## PROBLEM TO SOLVE
From the entries below, output the line with "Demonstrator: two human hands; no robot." and each following line up to and including the line with "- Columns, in", exactly as written.

(Data records)

□ □ □ □ □

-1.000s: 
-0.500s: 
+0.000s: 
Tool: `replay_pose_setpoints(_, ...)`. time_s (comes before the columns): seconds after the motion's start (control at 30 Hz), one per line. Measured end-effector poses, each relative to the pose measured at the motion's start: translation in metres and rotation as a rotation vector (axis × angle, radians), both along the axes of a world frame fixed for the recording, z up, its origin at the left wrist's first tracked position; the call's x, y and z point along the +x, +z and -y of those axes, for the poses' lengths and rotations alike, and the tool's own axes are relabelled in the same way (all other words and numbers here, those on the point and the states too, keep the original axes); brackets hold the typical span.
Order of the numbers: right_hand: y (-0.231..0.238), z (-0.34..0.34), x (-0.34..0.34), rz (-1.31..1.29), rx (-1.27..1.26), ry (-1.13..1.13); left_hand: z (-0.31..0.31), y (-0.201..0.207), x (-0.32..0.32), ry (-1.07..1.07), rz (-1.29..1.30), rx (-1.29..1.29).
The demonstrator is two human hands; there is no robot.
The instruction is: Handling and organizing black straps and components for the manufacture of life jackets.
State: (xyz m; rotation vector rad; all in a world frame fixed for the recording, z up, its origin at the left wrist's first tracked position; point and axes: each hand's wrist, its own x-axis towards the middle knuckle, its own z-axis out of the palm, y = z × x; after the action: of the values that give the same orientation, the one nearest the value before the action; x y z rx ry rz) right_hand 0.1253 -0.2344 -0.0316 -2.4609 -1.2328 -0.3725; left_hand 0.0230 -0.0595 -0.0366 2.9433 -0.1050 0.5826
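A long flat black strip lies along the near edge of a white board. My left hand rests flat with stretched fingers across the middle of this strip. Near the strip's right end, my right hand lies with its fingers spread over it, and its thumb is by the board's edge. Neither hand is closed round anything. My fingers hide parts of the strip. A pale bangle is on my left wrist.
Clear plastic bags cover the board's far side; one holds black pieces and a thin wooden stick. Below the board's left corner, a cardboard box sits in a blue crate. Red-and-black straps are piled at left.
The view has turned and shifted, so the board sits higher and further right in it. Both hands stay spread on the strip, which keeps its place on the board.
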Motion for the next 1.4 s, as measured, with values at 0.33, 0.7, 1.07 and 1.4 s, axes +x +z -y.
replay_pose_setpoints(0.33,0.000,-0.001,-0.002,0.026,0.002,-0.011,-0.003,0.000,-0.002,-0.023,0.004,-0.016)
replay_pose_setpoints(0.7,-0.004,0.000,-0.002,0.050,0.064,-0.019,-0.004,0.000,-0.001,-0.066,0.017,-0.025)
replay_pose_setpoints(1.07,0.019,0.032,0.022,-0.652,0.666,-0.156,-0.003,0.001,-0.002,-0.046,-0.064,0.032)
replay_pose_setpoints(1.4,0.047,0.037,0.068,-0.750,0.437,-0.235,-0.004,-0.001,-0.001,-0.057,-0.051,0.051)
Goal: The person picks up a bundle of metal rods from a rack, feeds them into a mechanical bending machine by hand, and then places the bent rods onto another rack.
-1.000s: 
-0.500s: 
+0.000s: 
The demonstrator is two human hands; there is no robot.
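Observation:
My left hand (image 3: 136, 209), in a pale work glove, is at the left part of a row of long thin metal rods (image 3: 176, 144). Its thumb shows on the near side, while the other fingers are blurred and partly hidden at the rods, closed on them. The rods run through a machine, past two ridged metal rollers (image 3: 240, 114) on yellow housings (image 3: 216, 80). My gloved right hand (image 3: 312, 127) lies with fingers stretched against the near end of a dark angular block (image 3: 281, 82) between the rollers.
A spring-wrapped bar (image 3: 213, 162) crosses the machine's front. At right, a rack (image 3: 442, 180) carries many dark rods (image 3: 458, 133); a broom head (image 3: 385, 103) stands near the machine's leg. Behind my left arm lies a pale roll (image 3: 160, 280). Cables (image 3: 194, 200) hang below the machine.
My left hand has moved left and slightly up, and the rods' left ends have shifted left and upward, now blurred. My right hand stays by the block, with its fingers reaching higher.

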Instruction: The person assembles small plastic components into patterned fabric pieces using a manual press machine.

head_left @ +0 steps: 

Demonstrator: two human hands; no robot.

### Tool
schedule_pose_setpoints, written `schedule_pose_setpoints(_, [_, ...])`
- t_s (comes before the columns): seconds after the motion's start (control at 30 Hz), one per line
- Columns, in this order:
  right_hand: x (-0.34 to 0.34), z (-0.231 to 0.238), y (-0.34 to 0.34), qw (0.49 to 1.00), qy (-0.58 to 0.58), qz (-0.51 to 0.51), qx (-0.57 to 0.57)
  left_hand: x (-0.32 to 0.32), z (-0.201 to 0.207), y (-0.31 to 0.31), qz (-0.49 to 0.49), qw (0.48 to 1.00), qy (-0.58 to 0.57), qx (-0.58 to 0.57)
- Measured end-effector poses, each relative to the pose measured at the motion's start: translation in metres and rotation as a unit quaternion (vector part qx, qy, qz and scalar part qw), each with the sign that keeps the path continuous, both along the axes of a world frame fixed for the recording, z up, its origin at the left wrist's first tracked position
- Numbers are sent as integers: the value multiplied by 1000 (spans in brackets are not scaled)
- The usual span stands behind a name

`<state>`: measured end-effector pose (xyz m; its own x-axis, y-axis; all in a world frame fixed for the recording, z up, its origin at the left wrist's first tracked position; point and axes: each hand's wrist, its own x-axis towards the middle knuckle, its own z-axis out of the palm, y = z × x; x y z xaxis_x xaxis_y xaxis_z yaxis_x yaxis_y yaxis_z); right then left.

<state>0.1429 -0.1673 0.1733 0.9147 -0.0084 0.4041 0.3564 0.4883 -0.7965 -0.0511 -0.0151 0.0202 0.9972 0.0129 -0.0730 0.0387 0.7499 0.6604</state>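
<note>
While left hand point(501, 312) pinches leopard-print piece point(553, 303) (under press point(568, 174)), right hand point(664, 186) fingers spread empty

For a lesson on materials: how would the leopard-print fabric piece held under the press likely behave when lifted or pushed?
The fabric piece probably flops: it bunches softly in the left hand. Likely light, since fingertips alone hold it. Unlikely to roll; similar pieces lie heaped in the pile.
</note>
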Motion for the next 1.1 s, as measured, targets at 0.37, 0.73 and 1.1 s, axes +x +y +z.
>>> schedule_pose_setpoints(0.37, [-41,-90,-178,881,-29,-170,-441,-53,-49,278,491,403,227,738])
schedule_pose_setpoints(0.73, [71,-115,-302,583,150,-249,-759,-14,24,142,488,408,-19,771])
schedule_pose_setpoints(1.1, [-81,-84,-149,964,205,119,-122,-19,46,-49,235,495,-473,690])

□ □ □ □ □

## COMPLETED EXERCISE
Demonstrator: two human hands; no robot.

### Tool
schedule_pose_setpoints, written `schedule_pose_setpoints(_, [_, ...])`
- t_s (comes before the columns): seconds after the motion's start (control at 30 Hz), one per line
- Columns, in this order:

The response to this exercise is done.